Please copy the listing below in its entirety, without alteration.

Information shown Start Marker

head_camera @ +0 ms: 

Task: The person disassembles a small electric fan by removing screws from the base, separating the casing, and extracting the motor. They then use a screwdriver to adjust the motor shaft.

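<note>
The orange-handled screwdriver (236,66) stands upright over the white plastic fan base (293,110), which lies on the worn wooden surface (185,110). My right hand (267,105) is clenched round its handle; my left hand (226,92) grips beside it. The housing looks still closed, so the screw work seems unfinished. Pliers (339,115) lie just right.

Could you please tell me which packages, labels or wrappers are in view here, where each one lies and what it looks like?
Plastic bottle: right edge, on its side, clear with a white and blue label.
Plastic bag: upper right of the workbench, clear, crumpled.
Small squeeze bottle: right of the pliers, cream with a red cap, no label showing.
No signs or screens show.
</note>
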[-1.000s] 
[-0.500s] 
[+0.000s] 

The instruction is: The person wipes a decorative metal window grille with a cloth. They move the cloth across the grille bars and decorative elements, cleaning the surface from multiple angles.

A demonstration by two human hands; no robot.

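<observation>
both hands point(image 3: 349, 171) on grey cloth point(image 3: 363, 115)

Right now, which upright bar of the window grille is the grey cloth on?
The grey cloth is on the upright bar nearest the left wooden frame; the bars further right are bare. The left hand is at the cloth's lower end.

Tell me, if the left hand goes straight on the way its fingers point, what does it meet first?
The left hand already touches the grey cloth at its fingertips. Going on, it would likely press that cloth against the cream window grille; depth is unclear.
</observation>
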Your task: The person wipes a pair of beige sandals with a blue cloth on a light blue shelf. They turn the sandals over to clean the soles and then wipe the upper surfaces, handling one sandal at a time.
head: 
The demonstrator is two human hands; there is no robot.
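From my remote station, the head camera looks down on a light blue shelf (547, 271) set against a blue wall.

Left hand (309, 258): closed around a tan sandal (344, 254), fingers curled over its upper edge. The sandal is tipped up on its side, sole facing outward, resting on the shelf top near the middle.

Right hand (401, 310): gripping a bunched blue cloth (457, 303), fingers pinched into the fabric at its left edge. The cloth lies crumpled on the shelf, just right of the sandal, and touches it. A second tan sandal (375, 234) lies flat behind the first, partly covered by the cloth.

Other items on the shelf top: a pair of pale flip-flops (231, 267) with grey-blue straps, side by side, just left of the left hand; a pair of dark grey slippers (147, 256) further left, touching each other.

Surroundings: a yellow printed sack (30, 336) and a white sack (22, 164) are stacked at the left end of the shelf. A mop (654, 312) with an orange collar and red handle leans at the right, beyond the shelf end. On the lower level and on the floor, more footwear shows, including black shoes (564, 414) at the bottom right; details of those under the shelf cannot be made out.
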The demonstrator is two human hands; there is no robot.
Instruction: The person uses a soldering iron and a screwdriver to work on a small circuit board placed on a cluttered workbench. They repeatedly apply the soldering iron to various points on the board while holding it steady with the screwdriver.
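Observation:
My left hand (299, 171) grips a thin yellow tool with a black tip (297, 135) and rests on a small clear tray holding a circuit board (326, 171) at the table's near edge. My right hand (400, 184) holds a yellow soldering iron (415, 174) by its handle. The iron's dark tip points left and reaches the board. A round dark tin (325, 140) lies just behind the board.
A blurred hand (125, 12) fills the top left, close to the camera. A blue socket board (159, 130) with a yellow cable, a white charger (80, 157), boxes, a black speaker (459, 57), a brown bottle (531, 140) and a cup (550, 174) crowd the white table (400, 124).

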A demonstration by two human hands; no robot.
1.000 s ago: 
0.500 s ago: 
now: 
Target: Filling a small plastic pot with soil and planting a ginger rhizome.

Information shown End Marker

# [Exercise result]
head_camera @ +0 ms: 

Task: The person disassembles a small electric fan by removing screws from the base, separating the casing, and extracting the motor. They then use a screwdriver to adjust the motor shaft.

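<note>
The orange-handled screwdriver (236,66) stands upright over the white plastic fan base (293,110), which lies on the worn wooden surface (185,110). My right hand (267,105) is clenched round its handle; my left hand (226,92) grips beside it. The housing looks still closed, so the screw work seems unfinished. Pliers (339,115) lie just right.

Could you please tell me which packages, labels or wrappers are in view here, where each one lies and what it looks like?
Plastic bottle: right edge, on its side, clear with a white and blue label.
Plastic bag: upper right of the workbench, clear, crumpled.
Small squeeze bottle: right of the pliers, cream with a red cap, no label showing.
No signs or screens show.
</note>
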[-1.000s] 
[-0.500s] 
[+0.000s] 

The instruction is: The person wipes a decorative metal window grille with a cloth. They move the cloth across the grille bars and decorative elements, cleaning the surface from multiple angles.

A demonstration by two human hands; no robot.

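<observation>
both hands point(image 3: 349, 171) on grey cloth point(image 3: 363, 115)

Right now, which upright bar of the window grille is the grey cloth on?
The grey cloth is on the upright bar nearest the left wooden frame; the bars further right are bare. The left hand is at the cloth's lower end.

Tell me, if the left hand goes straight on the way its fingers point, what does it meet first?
The left hand already touches the grey cloth at its fingertips. Going on, it would likely press that cloth against the cream window grille; depth is unclear.
</observation>
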Your task: The person wipes a pair of beige sandals with a blue cloth on a light blue shelf. They turn the sandals over to clean the soles and then wipe the upper surfaces, handling one sandal at a time.
head: 
The demonstrator is two human hands; there is no robot.
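From my remote station, the head camera looks down on a light blue shelf (547, 271) set against a blue wall.

Left hand (309, 258): closed around a tan sandal (344, 254), fingers curled over its upper edge. The sandal is tipped up on its side, sole facing outward, resting on the shelf top near the middle.

Right hand (401, 310): gripping a bunched blue cloth (457, 303), fingers pinched into the fabric at its left edge. The cloth lies crumpled on the shelf, just right of the sandal, and touches it. A second tan sandal (375, 234) lies flat behind the first, partly covered by the cloth.

Other items on the shelf top: a pair of pale flip-flops (231, 267) with grey-blue straps, side by side, just left of the left hand; a pair of dark grey slippers (147, 256) further left, touching each other.

Surroundings: a yellow printed sack (30, 336) and a white sack (22, 164) are stacked at the left end of the shelf. A mop (654, 312) with an orange collar and red handle leans at the right, beyond the shelf end. On the lower level and on the floor, more footwear shows, including black shoes (564, 414) at the bottom right; details of those under the shelf cannot be made out.
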The demonstrator is two human hands; there is no robot.
Instruction: The person uses a soldering iron and a screwdriver to work on a small circuit board placed on a cluttered workbench. They repeatedly apply the soldering iron to various points on the board while holding it steady with the screwdriver.
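Observation:
My left hand (299, 171) grips a thin yellow tool with a black tip (297, 135) and rests on a small clear tray holding a circuit board (326, 171) at the table's near edge. My right hand (400, 184) holds a yellow soldering iron (415, 174) by its handle. The iron's dark tip points left and reaches the board. A round dark tin (325, 140) lies just behind the board.
A blurred hand (125, 12) fills the top left, close to the camera. A blue socket board (159, 130) with a yellow cable, a white charger (80, 157), boxes, a black speaker (459, 57), a brown bottle (531, 140) and a cup (550, 174) crowd the white table (400, 124).
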
A demonstration by two human hands; no robot.
1.000 s ago: 
0.500 s ago: 
now: 
Target: Filling a small plastic pot with soil and planting a ginger rhizome.

The answer, as written, is complete.